Lettera indirizzata a tutte le donne che scontano la pena nella casa circondariale del capoluogo. Nella mattinata di domenica 21 settembre una detenuta di 30 anni, originaria di Taranto, si è suicidata nel carcere di Capanne. Una notizia drammatica diffusa dal garante dei detenuti. La sindaca di Perugia, Vittoria Ferdinandi, ha voluto scrivere e inviare una lettera indirizzata a tutte le donne che scontano la pena nella casa circondariale del capoluogo.

“Care ragazze - scrive Ferdinandi - in questi giorni così difficili desidero farvi arrivare tutta la mia vicinanza e quella della città di Perugia. La notizia che ci ha scosso ha riempito di dolore l’intera comunità e ci ricorda quanto sia importante non lasciare mai nessuna di voi sola. Vi scrivo perché sappiate che non siete dimenticate, che la vostra vita conta e che la vostra voce merita di essere ascoltata”.

E ancora: “So che la vita lì può essere faticosa e che ci sono giorni in cui il tempo sembra fermarsi e il silenzio pesa di più. Perugia è presente per voi e non può voltarsi dall’altra parte, è fondamentale restare accanto a chi vive questo tempo difficile e trasformare ogni giorno in un’occasione per guardare avanti.

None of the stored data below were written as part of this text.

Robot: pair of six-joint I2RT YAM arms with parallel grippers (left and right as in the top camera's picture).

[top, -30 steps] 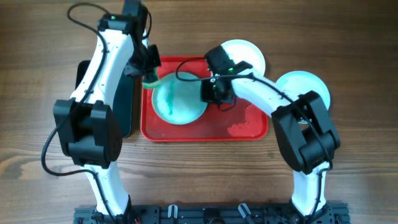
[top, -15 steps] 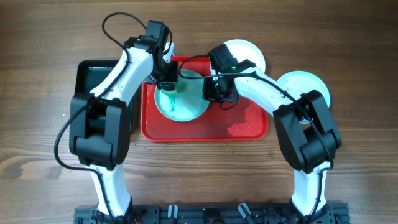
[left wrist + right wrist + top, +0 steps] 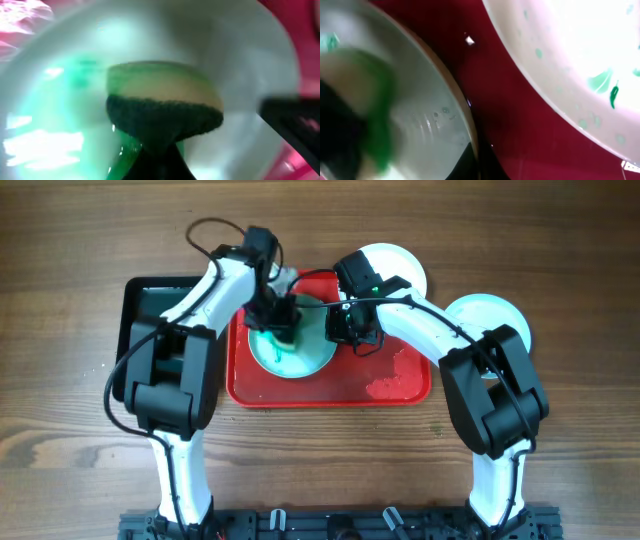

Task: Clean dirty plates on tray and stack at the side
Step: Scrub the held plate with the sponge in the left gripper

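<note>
From above, a small round pale aqua plate with a teal-green smear (image 3: 292, 350) lies at the far left of the large red rectangular plastic tray (image 3: 385, 385). A moment ago the left claw (image 3: 272, 315) hung at the tray's left edge, by the black tray (image 3: 150, 295). It has since swung right and come down onto the smeared plate. The right claw (image 3: 347, 325) has not moved from the plate's right rim. A white plate (image 3: 398, 265) sits at the tray's far right corner, and a pale aqua plate (image 3: 492, 315) rests on the wooden worktop (image 3: 560, 240) further right.

The left wrist view shows the left claw clamped shut on a yellow sponge with a dark green scouring face (image 3: 162, 107), which is pressed to the plate. Green streaks still spread to its left.

The right wrist view is blurred. The right claw seems closed on the smeared plate's rim (image 3: 427, 120), steadying it, with red tray beyond and the speckled white plate (image 3: 570, 50) far right.

Wiping of this plate looks barely begun, and stacking it still waits.
</note>
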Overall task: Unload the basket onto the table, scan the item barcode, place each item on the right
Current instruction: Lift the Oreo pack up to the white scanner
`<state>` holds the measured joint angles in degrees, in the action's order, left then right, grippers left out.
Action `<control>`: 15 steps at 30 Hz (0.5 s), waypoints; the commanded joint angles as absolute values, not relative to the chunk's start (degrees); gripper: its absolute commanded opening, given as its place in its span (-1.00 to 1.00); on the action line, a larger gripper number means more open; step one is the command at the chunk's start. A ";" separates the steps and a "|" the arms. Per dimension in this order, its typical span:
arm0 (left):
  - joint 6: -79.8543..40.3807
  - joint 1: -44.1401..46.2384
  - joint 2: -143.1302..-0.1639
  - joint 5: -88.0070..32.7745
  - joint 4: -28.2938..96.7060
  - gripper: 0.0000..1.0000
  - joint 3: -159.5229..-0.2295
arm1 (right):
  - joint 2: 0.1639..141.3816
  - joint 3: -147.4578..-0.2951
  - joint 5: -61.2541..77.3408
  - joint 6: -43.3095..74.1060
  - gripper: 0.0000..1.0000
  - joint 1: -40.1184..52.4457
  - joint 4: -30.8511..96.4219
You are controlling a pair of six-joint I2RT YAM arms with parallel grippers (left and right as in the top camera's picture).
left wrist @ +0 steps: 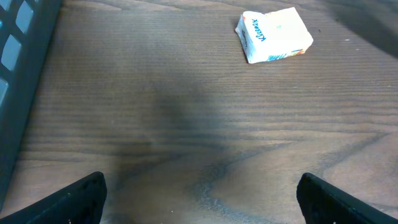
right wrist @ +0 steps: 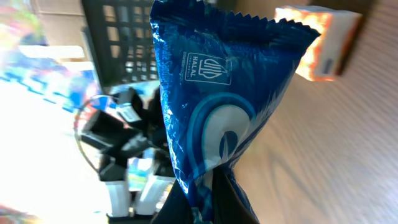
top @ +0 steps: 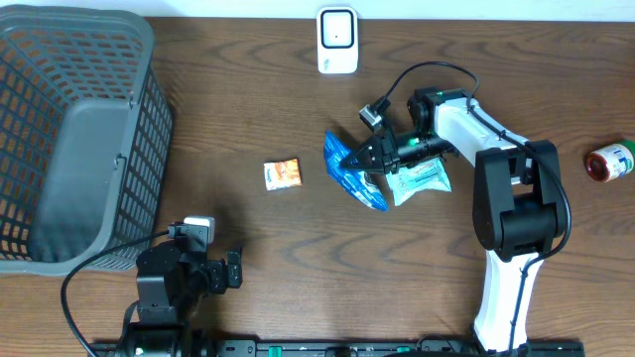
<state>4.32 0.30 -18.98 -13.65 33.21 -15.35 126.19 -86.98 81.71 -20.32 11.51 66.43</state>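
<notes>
1. One blue packet (top: 340, 162): glossy, crinkled film with a sawtooth crimped edge, a white ring print and a small "HALAL" mark. Sits mid-table, right of centre, pinched at one end by the right gripper (top: 370, 156), fingers closed tight on the film.
2. Just beside it, partly under the right arm: one pale teal pouch (top: 422, 180), soft and wrinkled.
3. To the left, apart: one small tissue pack (top: 283, 174), boxy, white with an orange side.
4. At the far edge: one white scanner (top: 337, 40), a rounded rectangle.
5. Beneath everything: one dark wooden table (top: 298, 258), grain plainly visible.
6. Near the front edge: left gripper (left wrist: 202, 202), black fingers spread wide over bare wood.
7. Far left: one grey plastic lattice basket (top: 60, 129). Far right: one red-capped jar (top: 607, 162).
</notes>
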 commanded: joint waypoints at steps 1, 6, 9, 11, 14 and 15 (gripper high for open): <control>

Per questo serve il lavoro di tutti, la direzione del carcere, il personale, i volontari, il terzo settore, le imprese e le istituzioni, perché il tempo che vivete lì non sia soltanto un tempo sospeso ma un tempo capace di aprire strade nuove”. 

“È fondamentale rafforzare le attività che vi aiutano a sentirvi parte della comunità, percorsi di formazione e di lavoro che aprano possibilità per il futuro, iniziative culturali e ricreative che diano significato alle giornate, strumenti per mantenere vivi i legami familiari e per prepararvi al momento in cui tornerete a vivere la città. Ogni passo in questa direzione è un atto di giustizia e di civiltà e una comunità si misura anche da come accompagna chi attraversa i momenti più difficili - si legge nella lettera.

Le vostre parole e le vostre proposte sono preziose, se sentite il bisogno di raccontare, di segnalare, di proporre, fatele arrivare attraverso chi lavora ogni giorno con voi. La città vuole ascoltarvi e da questo ascolto possono nascere percorsi migliori, più umani e più vicini ai vostri bisogni. E quando arriverà il momento di tornare fuori, è indispensabile che Perugia sia pronta ad accogliervi, vanno costruite reti, servizi, opportunità di lavoro e di formazione perché il ritorno alla vita di comunità non sia un salto nel vuoto ma l’inizio di una nuova possibilità”.

“La città - conclude la sindaca - c’è, vi vede e vi pensa, siete parte viva di Perugia anche lì, siete una parte della nostra comunità e la vostra dignità ci riguarda tutti. Vi siamo accanto oggi e continueremo ad esserlo domani, trasformando insieme il dolore di questi giorni in un impegno concreto perché nessuna di voi si senta sola. Continuate a credere che un futuro diverso è possibile, e insieme faremo in modo che diventi realtà. Con un abbraccio sincero e partecipe”.